Doubt. Ambition.
An excerpt from Daily Bread, a story of Spiritual Bankruptcy through the eyes of the food system
If you are just joining, note that this is an excerpt of a book-in-progress, titled Daily Bread, about the spiritual bankruptcy in America as seen through the lens of the food system. All passages are available for free in sequential order. However, all excerpts may be read on their own and it is perfectly acceptable to read one without the other, should you wish.
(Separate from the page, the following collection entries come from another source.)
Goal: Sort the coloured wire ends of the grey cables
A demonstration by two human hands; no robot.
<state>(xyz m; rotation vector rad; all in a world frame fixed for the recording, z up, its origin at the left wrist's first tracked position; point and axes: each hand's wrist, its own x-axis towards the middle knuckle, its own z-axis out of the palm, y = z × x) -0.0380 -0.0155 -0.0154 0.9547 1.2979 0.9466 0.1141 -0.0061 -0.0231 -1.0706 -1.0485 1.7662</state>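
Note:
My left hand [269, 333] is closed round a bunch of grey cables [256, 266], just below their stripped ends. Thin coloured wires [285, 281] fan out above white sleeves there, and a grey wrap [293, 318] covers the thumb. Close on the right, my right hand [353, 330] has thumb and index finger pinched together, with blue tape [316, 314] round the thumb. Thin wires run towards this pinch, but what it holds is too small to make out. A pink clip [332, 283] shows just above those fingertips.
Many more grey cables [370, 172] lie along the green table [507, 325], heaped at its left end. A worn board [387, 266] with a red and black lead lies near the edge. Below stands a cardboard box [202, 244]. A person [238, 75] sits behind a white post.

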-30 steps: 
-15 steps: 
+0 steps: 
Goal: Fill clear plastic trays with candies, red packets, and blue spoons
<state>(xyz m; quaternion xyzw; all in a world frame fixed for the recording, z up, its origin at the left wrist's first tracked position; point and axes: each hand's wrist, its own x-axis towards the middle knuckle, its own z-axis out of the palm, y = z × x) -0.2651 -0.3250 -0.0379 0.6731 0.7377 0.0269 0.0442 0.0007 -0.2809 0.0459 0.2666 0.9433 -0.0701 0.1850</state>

SCHEDULE CHANGE: Moving into Autumn my rhythms have changed as my days have changed. Every Wednesday I’ll be posting an excerpt from *Daily Bread*. When other thoughts loom and beckon the pen, you’ll have those too.
11/29
I couldn’t sleep last night. Racing thoughts. I can’t seem to “break through”. The notion of feeding people versus doing more than that… I’m realizing… perhaps not sleeping was because I may have broken through. I’ve realized my work in the kitchen isn’t mirroring the audacity of my words. I am considerably safer in the kitchen. What would I make if food were art? Where are the boundaries? The chefs that I admire that have changed the way we think about food do not create recipes to feed people. They create ideas… what type of questions do I need to realize to create the recipes from ideas… Why do we eat? Perhaps I can build ideas by challenging that. Challenging not to be contrary for attention nor for the sake of contrariness but because we’ve strayed so far from the purpose and joy of life with food being at the center. And through food I can present ideas that can begin to address these problems. So on a basic level I must serve people ideas for their dinners.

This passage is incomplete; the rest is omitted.